Coffee remains a different story. Arabica prices, while moderating, are still high by historical standards, and Brazil’s combined arabica and robusta harvest is forecast to decline 2 million bags in the current season due to drought-affected flowering. ofi’s outlook statement acknowledges the divergence, noting the company “is beginning to see normalization in market conditions for some of its key input raw materials like cocoa and coffee.”
Competitive and consumer context
The results land amid shifting dynamics across ofi’s core categories. Barry Callebaut’s Q1 fiscal 2025/26 results showed group volumes down 9.9% year-on-year, with chocolate volumes declining 6.8% even as cocoa prices eased. Innova Market Insights data cited in that report suggests US consumers are not intentionally reducing chocolate consumption — the decline appears price-driven, with potential for recovery as costs stabilize.
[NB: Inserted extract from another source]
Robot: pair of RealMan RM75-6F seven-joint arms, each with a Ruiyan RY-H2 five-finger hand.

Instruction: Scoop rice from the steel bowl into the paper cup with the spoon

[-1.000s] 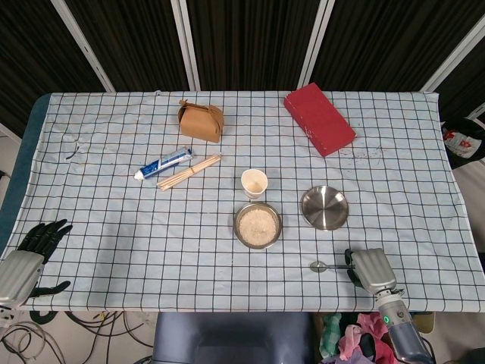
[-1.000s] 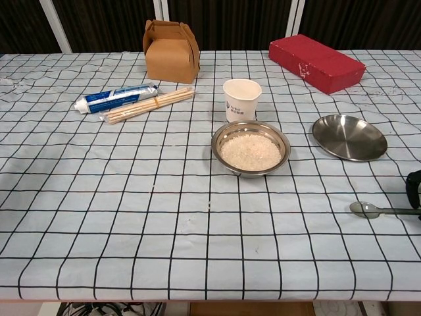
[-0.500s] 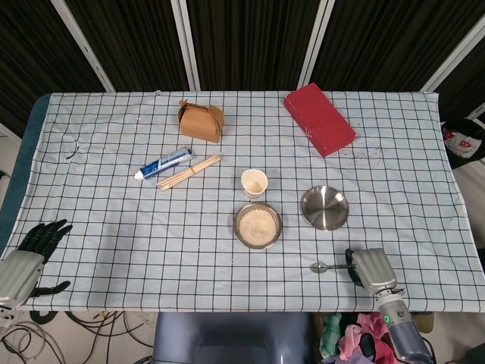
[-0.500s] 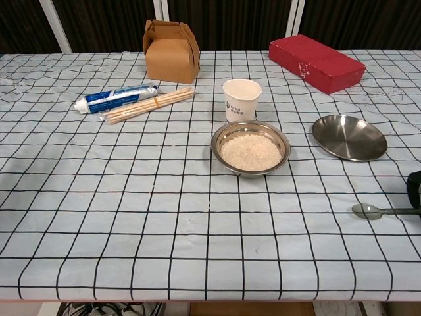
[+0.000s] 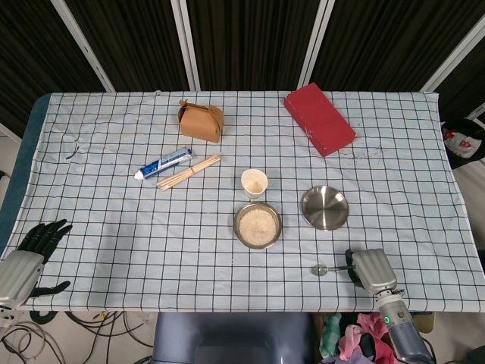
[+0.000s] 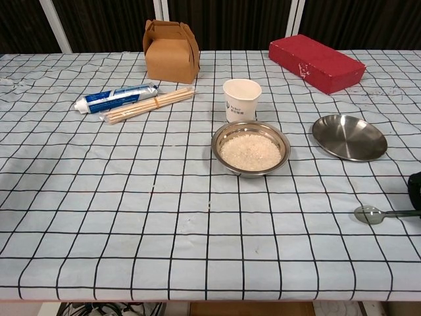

That consumer resilience aligns with Innova’s 2026 trend forecasts, which identify “Layers of Delight” — multi-sensory indulgence — and sustainability-backed sourcing as key purchasing drivers. ofi’s Cocoa Compass traceability program won the Sustainability Innovation Award at Fi Europe 2025 in Paris, France, and its agroforestry partnership with Nestlé — billed as the largest ever in cocoa — positions the company for the EU Deforestation Regulation compliance deadline of December 30, 2026.
The bigger picture
At the group level, Olam reported PATMI up 414% to S$444.1 million (US$329 million), though this largely reflects a low 2024 base depressed by exceptional items. Operational PATMI, excluding one-offs, rose 136.2% to S$510.9 million (US$378 million).
The Board has opted not to recommend a final dividend, saying it is “prudent to conserve cash at this time to ensure operational resilience,” while the SALIC transaction and broader reorganization are completed.
ofi’s medium-term guidance targets high single-digit adjusted EBIT growth — a commitment that has held as an aspiration through multiple cycles of volatility but is yet to be tested in a normalizing market. With cocoa and coffee prices now retreating and trade policy uncertainty mounting, the coming year will reveal whether ofi can convert its resilient performance into earnings growth.